> _ACTIVITY_
Every line of the data must be retyped exactly as it stands.

> _INFORMATION SUPPLIED_
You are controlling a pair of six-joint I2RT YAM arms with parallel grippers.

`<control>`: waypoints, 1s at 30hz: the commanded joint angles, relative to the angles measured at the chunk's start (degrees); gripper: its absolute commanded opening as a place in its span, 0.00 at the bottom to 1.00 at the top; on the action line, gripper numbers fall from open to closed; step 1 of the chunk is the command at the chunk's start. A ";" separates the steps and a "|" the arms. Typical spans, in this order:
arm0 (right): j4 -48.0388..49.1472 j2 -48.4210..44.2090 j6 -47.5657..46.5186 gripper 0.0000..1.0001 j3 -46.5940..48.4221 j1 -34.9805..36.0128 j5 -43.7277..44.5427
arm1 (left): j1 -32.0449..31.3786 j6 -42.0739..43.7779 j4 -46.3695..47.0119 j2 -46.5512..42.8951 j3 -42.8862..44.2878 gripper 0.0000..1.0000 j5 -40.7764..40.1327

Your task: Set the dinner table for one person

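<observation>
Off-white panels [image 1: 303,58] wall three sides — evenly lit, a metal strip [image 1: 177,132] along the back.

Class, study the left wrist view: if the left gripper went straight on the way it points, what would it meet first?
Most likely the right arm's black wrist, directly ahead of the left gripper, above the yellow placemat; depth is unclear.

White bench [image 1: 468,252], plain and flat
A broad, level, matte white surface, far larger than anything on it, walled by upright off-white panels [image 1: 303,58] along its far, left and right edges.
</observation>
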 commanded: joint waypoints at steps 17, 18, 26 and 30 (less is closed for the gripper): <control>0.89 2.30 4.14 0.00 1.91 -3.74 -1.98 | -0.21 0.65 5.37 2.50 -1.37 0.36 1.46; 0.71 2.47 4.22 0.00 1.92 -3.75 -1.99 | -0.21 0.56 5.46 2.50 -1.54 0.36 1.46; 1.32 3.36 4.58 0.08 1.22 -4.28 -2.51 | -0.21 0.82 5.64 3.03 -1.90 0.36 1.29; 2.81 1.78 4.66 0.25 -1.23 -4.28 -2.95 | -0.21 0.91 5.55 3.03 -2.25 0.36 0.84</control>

> _RESPONSE_
You are controlling a pair of six-joint I2RT YAM arms with parallel grippers.

`<control>`: waypoints, 1s at 30hz: the commanded joint angles, relative to the angles measured at the chunk's start (degrees); gripper: its absolute commanded opening as a place in its span, 0.00 at the bottom to 1.00 at the top; on the action line, gripper numbers fall from open to closed; step 1 of the chunk is the command at the chunk's start. A ";" separates the steps and a "|" the arms. Typical spans, in this order:
arm0 (right): j4 -48.0388..49.1472 j2 -48.4210..44.2090 j6 -47.5657..46.5186 gripper 0.0000..1.0001 j3 -46.5940..48.4221 j1 -34.9805..36.0128 j5 -43.7277..44.5427
arm1 (left): j1 -32.0449..31.3786 j6 -42.0739..43.7779 j4 -46.3695..47.0119 j2 -46.5512..42.8951 j3 -42.8862..44.2878 gripper 0.0000..1.0000 j5 -40.7764..40.1327

Your task: Set the dinner table for one person

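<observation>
Off-white panels [image 1: 303,58] wall three sides — evenly lit, a metal strip [image 1: 177,132] along the back.

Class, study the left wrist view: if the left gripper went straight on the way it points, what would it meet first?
Most likely the right arm's black wrist, directly ahead of the left gripper, above the yellow placemat; depth is unclear.

White bench [image 1: 468,252], plain and flat
A broad, level, matte white surface, far larger than anything on it, walled by upright off-white panels [image 1: 303,58] along its far, left and right edges.
</observation>
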 commanded: joint waypoints at steps 17, 18, 26 and 30 (less is closed for the gripper): <control>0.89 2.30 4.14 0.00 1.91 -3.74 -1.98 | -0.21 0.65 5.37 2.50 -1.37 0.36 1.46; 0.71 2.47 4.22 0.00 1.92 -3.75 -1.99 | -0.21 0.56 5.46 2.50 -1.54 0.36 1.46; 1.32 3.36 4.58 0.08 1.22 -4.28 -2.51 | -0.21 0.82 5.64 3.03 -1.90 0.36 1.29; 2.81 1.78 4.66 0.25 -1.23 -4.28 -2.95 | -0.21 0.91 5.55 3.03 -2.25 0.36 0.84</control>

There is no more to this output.